SOFÍA MORÁN
El pasado 29 de noviembre conmemoramos el Día Internacional de las Mujeres Defensoras de Derechos Humanos, una fecha que nació en 2006 tras la primera consulta internacional donde mujeres de más de 70 países compartieron algo fundamental: defender derechos siendo mujer no es lo mismo que hacerlo siendo hombre. Mientras el mundo celebra su labor, la realidad nos muestra que en América Latina ser defensora significa enfrentar amenazas específicas, no solo por lo que defendemos, sino por quiénes somos.
Las defensoras en nuestro región (desde las que buscan a sus familiares desaparecidos hasta las que protegen territorios, desde las que exigen justicia hasta las que defienden derechos laborales) enfrentan un doble riesgo, el inherente a su trabajo y el que proviene de los estereotipos de género que cuestionan su derecho a ocupar espacios públicos. Según la CNDH, entre las agresiones más comunes están las amenazas, el hostigamiento, las campañas de desprestigio y la violencia de género, muchas veces perpetradas por servidores públicos que deberían protegerlas.
Cuando una madre sale a buscar a su hija desaparecida, no solo está ejerciendo su derecho a la verdad; está desafiando un sistema que espera que las mujeres asuman la pérdida en silencio. Cuando una joven protege un río de la contaminación, no solo defiende el agua; está cuestionando las estructuras de poder que tradicionalmente han excluido a las mujeres de las decisiones sobre sus territorios. Como bien señala la reflexión la activista Joss Batista: “Ser defensora en México no es un título, es un riesgo”.
La frase de la fundación She Rise lo resume perfectamente, primero nos dicen “no sueñes con cambiar cosas, eres solo una niña”, luego “no quieras transformar estructuras, eres solo una activista”. Pero a pesar de estos mensajes destinados a limitarnos, las defensoras seguimos aquí, firmes, tejiendo redes de solidaridad y transformando el dolor en acción organizada.
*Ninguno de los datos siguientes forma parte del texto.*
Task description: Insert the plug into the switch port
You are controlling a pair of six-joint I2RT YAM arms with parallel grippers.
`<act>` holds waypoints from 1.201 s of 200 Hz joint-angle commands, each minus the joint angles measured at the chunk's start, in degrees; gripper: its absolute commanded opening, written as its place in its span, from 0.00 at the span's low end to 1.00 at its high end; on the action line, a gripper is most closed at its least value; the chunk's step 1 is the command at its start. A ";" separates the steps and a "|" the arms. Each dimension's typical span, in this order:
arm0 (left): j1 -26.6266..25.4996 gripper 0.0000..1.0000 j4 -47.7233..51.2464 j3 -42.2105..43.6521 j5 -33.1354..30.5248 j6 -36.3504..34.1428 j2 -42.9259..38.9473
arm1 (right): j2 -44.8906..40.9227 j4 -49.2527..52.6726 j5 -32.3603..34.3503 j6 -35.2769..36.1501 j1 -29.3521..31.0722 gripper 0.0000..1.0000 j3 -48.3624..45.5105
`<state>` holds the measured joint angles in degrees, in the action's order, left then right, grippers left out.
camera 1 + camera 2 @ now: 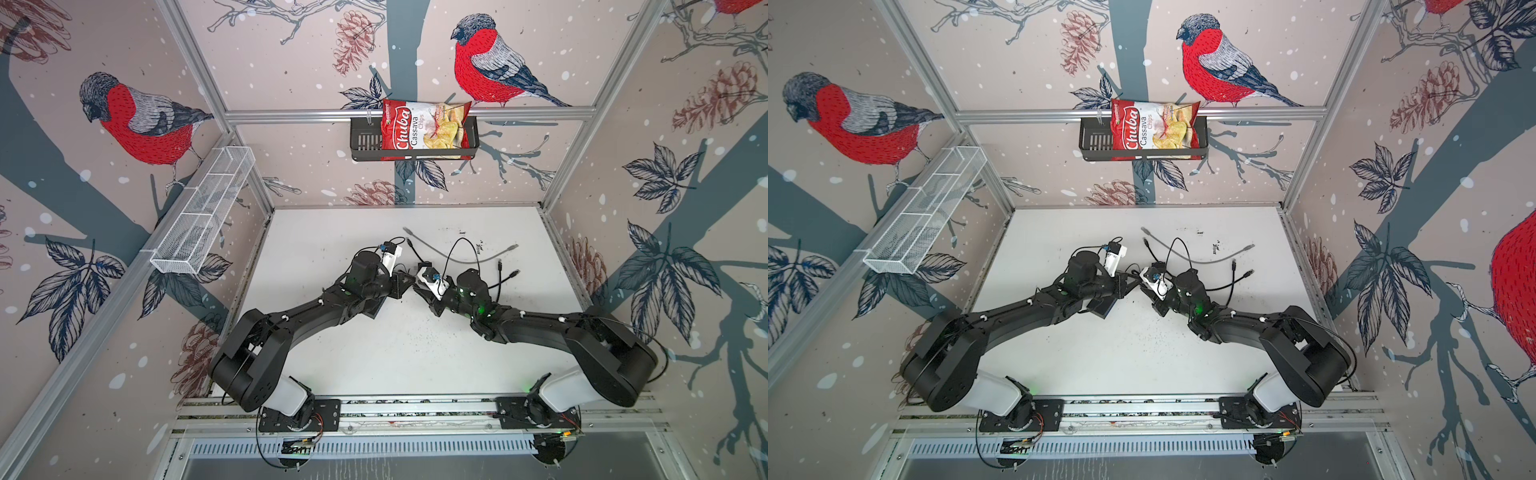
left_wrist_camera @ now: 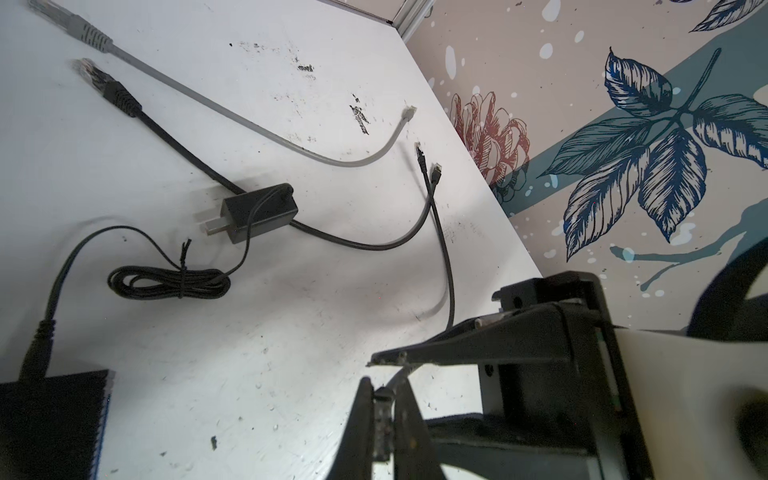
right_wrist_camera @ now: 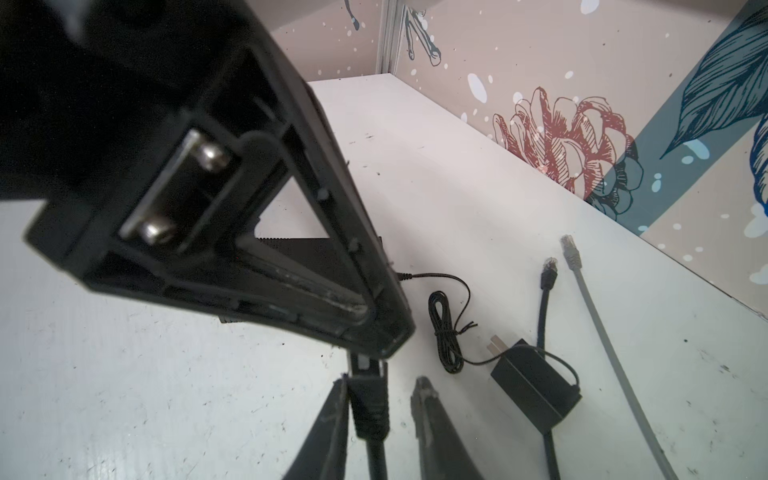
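Note:
My left gripper (image 2: pixel 384 384) is shut on the clear plug (image 2: pixel 383 411) of a black network cable, held above the white table. The right gripper (image 3: pixel 382 382) faces it tip to tip. Its jaws stand apart around the cable's ribbed black boot (image 3: pixel 370 407), which leans on one finger and leaves a gap to the other. In both top views the two grippers (image 1: pixel 411 279) (image 1: pixel 419 289) meet at mid table. The flat black switch (image 2: pixel 50 424) lies under the left arm (image 1: pixel 1102 307) with a thin power lead plugged in. Its port is hidden.
A black power adapter (image 2: pixel 259 212) and its coiled cord (image 2: pixel 166 282) lie beyond the grippers, with a grey cable (image 2: pixel 249 120) and another black cable (image 2: pixel 120 95). A chips bag (image 1: pixel 424 129) sits in the black wall basket. A white wire basket (image 1: pixel 203 216) hangs on the left wall.

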<state>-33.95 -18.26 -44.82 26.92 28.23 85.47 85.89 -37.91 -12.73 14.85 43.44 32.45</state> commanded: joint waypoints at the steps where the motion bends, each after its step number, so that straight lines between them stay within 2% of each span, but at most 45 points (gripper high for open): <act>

Este día no es solo para reconocer su valentía, sino para exigir condiciones reales de seguridad. Necesitamos políticas públicas con perspectiva de género que reconozcan los riesgos específicos que enfrentan las defensoras, protocolos de protección que consideren sus realidades familiares y comunitarias, y sobre todo, una sociedad que valore su trabajo no como una amenaza, sino como un pilar fundamental para la democracia.
Las defensoras de derechos humanos nos recuerdan que la justicia no es abstracta: tiene el rostro de quien busca a un ser querido, las manos de quien siembra resistencia, la voz de quien exige dignidad. Mientras conmemoramos su día, recordemos que protegerlas no es un favor, es una responsabilidad colectiva.
“El reconocimiento de los derechos de las mujeres no es un favor, es una obligación del Estado” – Berta Cáceres.